## Work request
Excluding pictures, reproduce word for word the lines from the one containing "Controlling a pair" through the end of the material below.
Top of Given material
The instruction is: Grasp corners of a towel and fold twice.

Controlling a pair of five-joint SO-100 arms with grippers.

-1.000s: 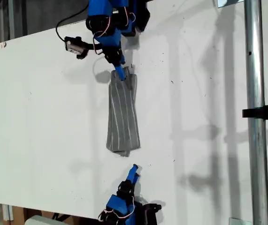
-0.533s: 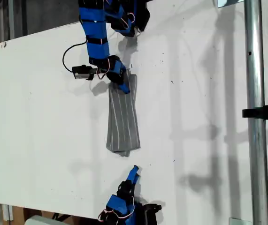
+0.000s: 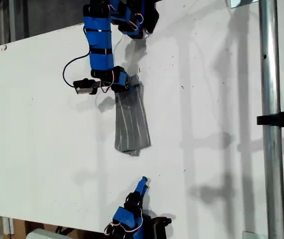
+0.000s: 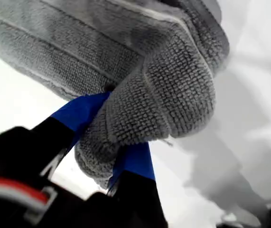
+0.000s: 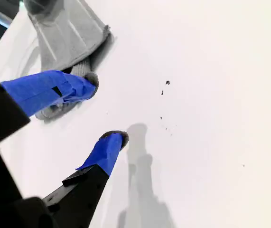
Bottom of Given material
## Written solution
Controlling a pair of five-joint SO-100 arms with grippers.

-1.000s: 
-0.533s: 
+0.000s: 
+0.000s: 
+0.000s: 

This answer requires nothing further.